Bug 1918910

Summary:	Scale from zero annotations should not requeue if instance type missing
Product:	OpenShift Container Platform	Reporter:	Michael Gugino <mgugino>
Component:	Cloud Compute	Assignee:	Danil Grigorev <dgrigore>
Cloud Compute sub component:	Other Providers	QA Contact:	Milind Yadav <miyadav>
Status:	CLOSED ERRATA	Docs Contact:
Severity:	low
Priority:	low	CC:	dgrigore, zhsun
Version:	4.7
Target Milestone:	---
Target Release:	4.8.0
Hardware:	Unspecified
OS:	Unspecified
Whiteboard:
Fixed In Version:		Doc Type:	Bug Fix
Doc Text:	Cause: Scale from zero annotations should not requeue if instance type missing Consequence: Constant requeue and error spam in machine-set controller logs. Fix: If instance type is not resolved automatically, user should set the annotation manually. Logs would suggest steps, and which annotations to check. Result: Scale from zero for unknown instance types would work assuming user manually provide annotation.	Story Points:	---
Clone Of:		Environment:
Last Closed:	2021-07-27 22:36:39 UTC	Type:	Bug
Regression:	---	Mount Type:	---
Documentation:	---	CRM:
Verified Versions:		Category:	---
oVirt Team:	---	RHEL 7.3 requirements from Atomic Host:
Cloudforms Team:	---	Target Upstream Version:
Embargoed:

Description Michael Gugino 2021-01-21 16:49:45 UTC

https://github.com/openshift/cluster-api-provider-aws/blob/master/pkg/actuators/machineset/controller.go#L114

We should return nil, not error, so we don't requeue.  It's not like the type is going to magically show up later.  We should log a message about it.

Must do this ^^^
Can do the following later:

Potentially we could set an annotation as well to inform the user on the machineset object itself, TBD if that's desirable.

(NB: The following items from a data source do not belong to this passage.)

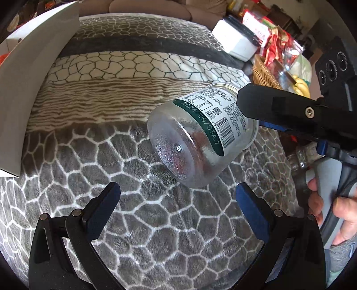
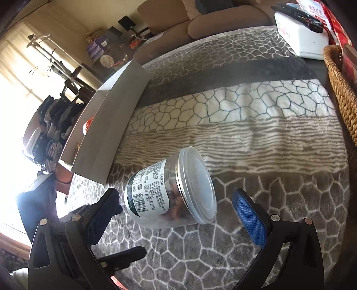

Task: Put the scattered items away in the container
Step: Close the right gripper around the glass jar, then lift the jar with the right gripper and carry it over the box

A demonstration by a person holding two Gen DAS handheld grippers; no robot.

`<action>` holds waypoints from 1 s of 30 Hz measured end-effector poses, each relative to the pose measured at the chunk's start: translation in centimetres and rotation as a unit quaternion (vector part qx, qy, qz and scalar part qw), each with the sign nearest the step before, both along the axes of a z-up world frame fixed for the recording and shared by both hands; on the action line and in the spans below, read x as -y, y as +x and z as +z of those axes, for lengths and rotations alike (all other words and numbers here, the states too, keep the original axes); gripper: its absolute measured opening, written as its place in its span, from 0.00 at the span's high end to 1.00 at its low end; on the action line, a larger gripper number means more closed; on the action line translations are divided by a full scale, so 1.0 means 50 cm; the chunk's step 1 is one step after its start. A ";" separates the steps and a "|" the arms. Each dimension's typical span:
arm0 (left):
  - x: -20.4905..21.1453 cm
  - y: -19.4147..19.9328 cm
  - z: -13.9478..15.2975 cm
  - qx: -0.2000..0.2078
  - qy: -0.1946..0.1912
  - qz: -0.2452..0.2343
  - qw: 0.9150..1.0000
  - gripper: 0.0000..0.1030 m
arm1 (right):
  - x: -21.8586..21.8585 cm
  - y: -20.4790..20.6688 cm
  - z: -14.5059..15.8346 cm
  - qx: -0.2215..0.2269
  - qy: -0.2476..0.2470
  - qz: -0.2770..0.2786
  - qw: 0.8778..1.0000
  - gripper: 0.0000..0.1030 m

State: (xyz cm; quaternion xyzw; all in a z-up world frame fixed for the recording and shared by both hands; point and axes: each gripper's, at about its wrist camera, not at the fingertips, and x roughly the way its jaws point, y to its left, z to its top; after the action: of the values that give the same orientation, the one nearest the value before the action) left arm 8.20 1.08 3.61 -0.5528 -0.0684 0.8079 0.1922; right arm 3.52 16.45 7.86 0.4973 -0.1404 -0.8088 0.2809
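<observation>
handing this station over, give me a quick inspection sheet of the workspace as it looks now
surface: patterned grey and cream blanket covers the table.
job's things: clear jar with a printed label lies on its side on the blanket, lid on; white box stands open to its left, something orange inside.
clutter: wicker basket with red packets, a white case with remotes on top.
grippers: left gripper open, empty, facing the jar's base; right gripper open, fingers either side of the jar, no contact seen.
cables: nothing seen on the blanket.
surroundings: sofa behind, bright window at left.
</observation>
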 end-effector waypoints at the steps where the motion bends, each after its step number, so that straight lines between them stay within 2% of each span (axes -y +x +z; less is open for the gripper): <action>1: -0.004 -0.004 -0.006 -0.003 -0.001 0.004 1.000 0.00 | 0.011 -0.003 0.001 -0.005 0.004 0.007 1.000 0.00; 3: -0.004 -0.012 -0.015 -0.005 0.011 0.023 1.000 0.00 | 0.034 -0.008 -0.005 -0.007 0.012 0.020 1.000 0.00; 6: 0.009 -0.019 -0.027 -0.002 0.055 0.060 0.997 0.00 | 0.055 -0.011 -0.017 0.000 0.033 0.032 0.999 0.00; 8: 0.027 -0.010 -0.022 -0.014 0.112 0.061 0.992 0.00 | 0.070 -0.006 -0.016 -0.011 0.073 0.044 0.996 0.00; 11: 0.045 0.009 -0.020 -0.020 0.165 0.054 0.985 0.00 | 0.082 0.002 -0.019 -0.010 0.078 0.065 0.995 0.00; 15: 0.063 0.031 -0.027 -0.021 0.172 0.027 0.985 0.00 | 0.097 0.002 -0.033 -0.011 0.101 0.069 0.992 0.00; 18: 0.089 0.046 -0.034 -0.014 0.164 0.024 0.986 0.00 | 0.106 0.000 -0.039 -0.014 0.115 0.069 0.991 0.00; 23: 0.121 0.048 -0.028 -0.003 0.174 0.034 0.984 0.00 | 0.130 -0.004 -0.079 -0.012 0.180 0.071 0.981 0.00; 25: 0.131 0.046 -0.019 -0.001 0.188 0.041 0.981 0.00 | 0.131 -0.005 -0.081 -0.019 0.169 0.069 0.983 0.05; 28: 0.151 0.045 -0.004 0.008 0.224 0.050 0.973 0.00 | 0.115 -0.013 -0.079 -0.012 0.140 0.055 0.989 0.06; 30: 0.162 0.043 0.001 0.019 0.244 0.056 0.968 0.00 | 0.089 -0.021 -0.079 0.010 0.092 0.036 0.995 0.06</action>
State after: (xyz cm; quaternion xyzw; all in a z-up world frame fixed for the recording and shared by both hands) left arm 10.34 -7.01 3.66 -0.4993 -0.2984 0.7658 0.2742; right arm 2.48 11.99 3.93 0.5336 -0.0499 -0.8029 0.2610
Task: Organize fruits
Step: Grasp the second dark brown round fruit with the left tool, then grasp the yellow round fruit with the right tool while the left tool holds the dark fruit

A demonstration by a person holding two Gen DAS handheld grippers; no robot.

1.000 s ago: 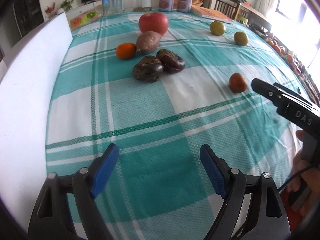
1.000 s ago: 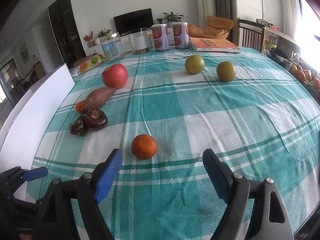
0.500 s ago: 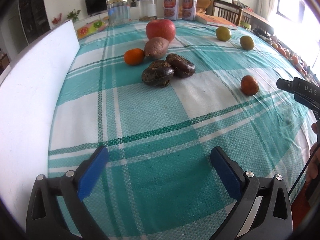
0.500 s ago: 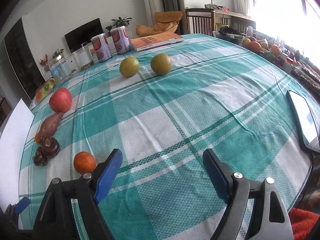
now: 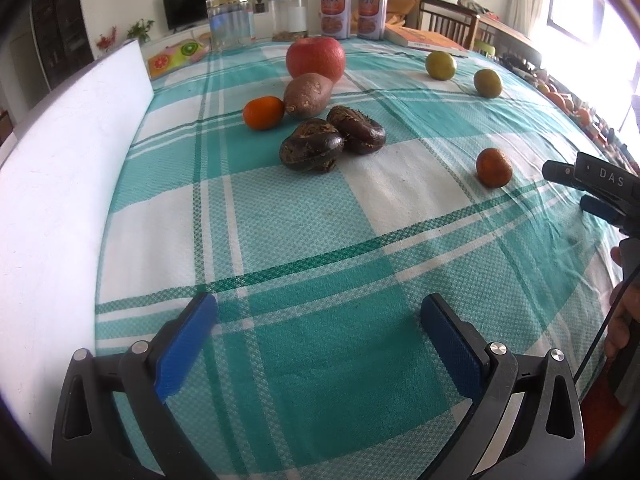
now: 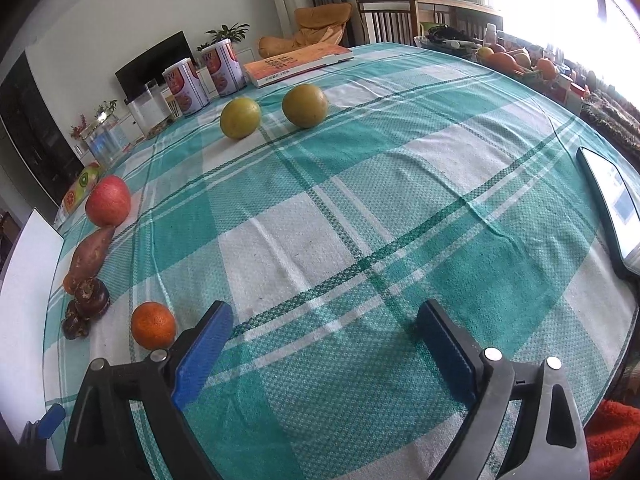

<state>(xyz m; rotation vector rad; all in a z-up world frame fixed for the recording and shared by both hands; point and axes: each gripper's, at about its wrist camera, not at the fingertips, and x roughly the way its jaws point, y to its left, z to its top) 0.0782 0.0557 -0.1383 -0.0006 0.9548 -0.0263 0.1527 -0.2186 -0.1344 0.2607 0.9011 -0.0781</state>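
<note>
Left wrist view: left gripper (image 5: 318, 320) jaws wide apart, nothing between them, over the checked surface (image 5: 360, 360). Apple (image 5: 315, 59), sweet potato (image 5: 307, 94) and one orange (image 5: 263, 112) cluster far centre; second orange (image 5: 493, 167) lies apart, right. Right gripper (image 6: 324, 330) jaws opening, empty; two green fruits (image 6: 240, 117) well beyond.

The right gripper (image 6: 322, 330) hangs over the tabletop (image 6: 400, 184) with its jaws opening and only checked cloth between them. Just left of its left pad lies a small orange (image 6: 153, 325). Further left, along the edge, sit two dark brown fruits (image 6: 86, 306), a sweet potato (image 6: 89, 256) and a red apple (image 6: 108, 201). Two yellow-green fruits (image 6: 272, 111) rest side by side farther back, before two cans (image 6: 204, 76) and an orange book (image 6: 298, 63). A phone (image 6: 612, 204) lies at the right edge.
</note>
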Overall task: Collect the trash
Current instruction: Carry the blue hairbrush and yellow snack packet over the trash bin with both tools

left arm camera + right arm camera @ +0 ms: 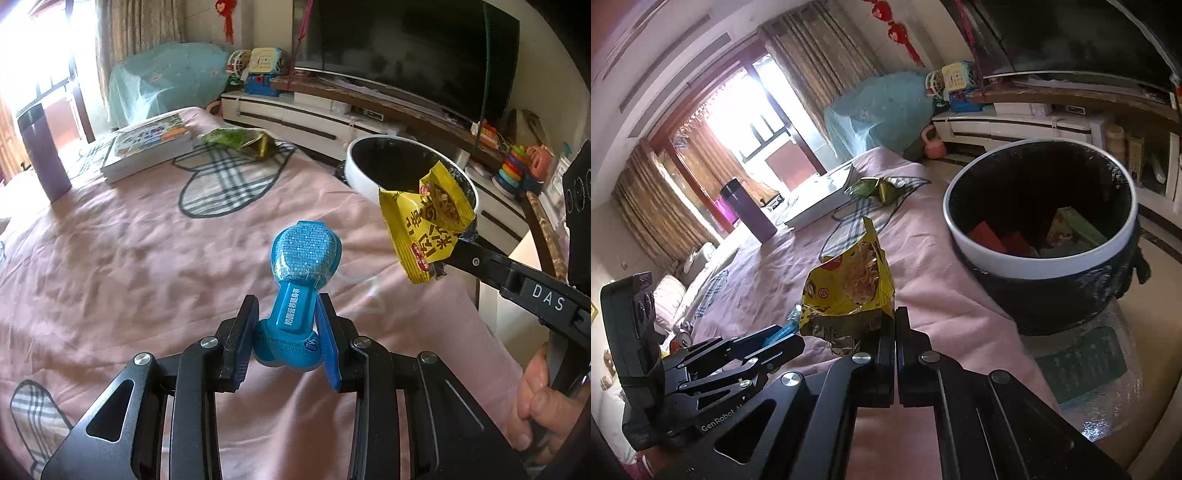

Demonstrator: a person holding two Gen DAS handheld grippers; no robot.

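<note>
My left gripper is shut on a blue plastic package and holds it above the pink bedspread. My right gripper is shut on a yellow snack wrapper, which also shows in the left wrist view, held near the rim of the trash bin. The bin is black with a white rim and holds red and green trash; it also shows in the left wrist view. A green and gold wrapper lies on the bed's far side, also in the right wrist view.
A stack of books and a purple tumbler sit on the pink bedspread. A TV stand with toys and a large TV runs behind the bin. A teal covered object stands by the window.
</note>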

Also, we can instruct the user to add the annotations themselves so they don't have to wait until the next release / some future time to take advantage themselves.

Comment 1 Joel Speed 2021-02-05 15:28:20 UTC

To whoever ends up implementing this, we should check for the same issue in GCP and Azure as well

Marking for 4.8 as this is a relatively simple fix and we should be able to get it done

Comment 2 Danil Grigorev 2021-03-25 09:45:13 UTC

Checked all providers, seems only AWS and Azure are currently affected. Posted fix for both.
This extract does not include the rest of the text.